Exercise brief: Go through the lines of the material and tally those with the string "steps"; reply with the number alone.

Data block:
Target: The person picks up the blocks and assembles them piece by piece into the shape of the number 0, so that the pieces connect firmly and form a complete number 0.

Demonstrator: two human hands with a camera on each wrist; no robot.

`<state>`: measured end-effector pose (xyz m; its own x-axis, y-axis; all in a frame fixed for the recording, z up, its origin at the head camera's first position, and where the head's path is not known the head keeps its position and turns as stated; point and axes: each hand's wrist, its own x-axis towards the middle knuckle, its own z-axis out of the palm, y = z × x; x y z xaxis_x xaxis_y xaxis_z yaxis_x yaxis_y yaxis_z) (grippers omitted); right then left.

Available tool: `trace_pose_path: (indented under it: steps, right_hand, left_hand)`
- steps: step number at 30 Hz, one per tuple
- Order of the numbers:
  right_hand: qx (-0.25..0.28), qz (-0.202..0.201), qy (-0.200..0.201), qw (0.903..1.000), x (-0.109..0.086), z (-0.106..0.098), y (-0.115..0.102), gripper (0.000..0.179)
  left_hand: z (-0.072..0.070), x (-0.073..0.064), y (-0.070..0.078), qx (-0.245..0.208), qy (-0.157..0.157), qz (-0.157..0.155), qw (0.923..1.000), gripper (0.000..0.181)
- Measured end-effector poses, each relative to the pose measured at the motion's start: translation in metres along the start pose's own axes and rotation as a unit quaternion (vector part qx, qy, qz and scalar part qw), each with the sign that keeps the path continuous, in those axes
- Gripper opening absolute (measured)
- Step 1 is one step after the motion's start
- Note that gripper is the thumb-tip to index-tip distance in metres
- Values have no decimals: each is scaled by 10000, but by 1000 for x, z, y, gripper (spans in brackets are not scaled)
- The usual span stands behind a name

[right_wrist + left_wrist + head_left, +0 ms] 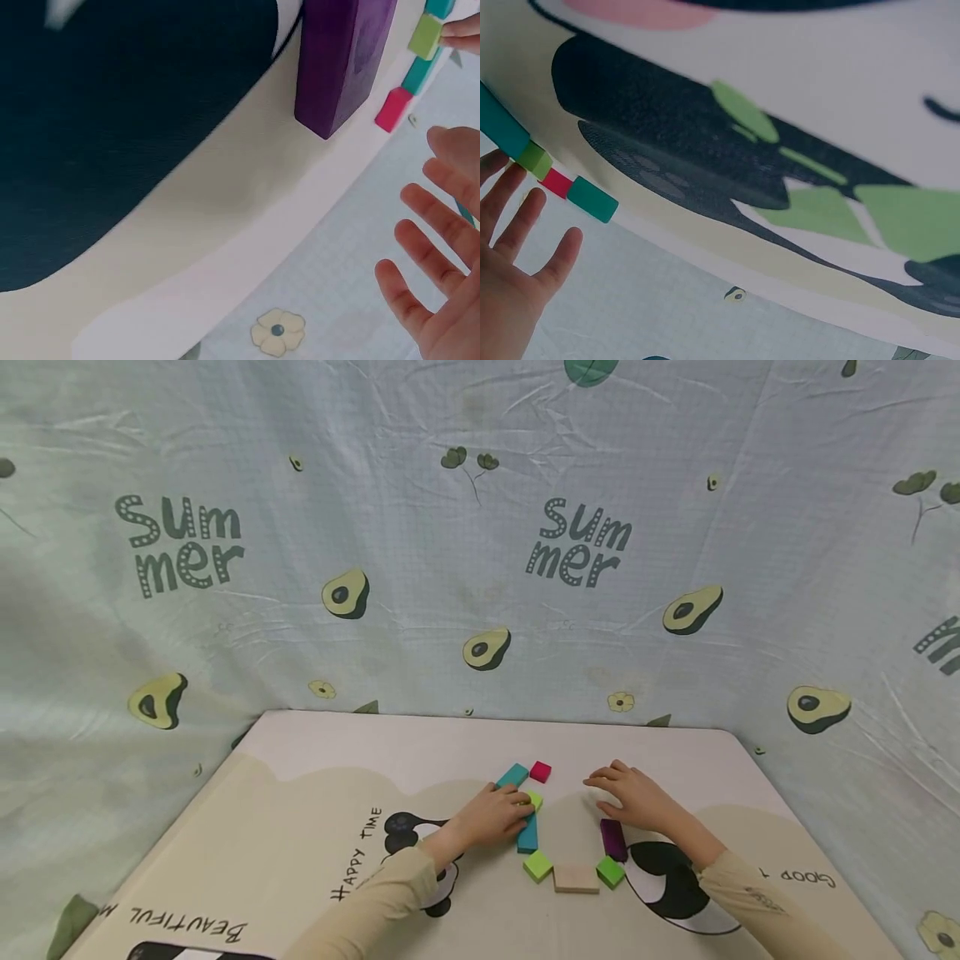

Solution: 2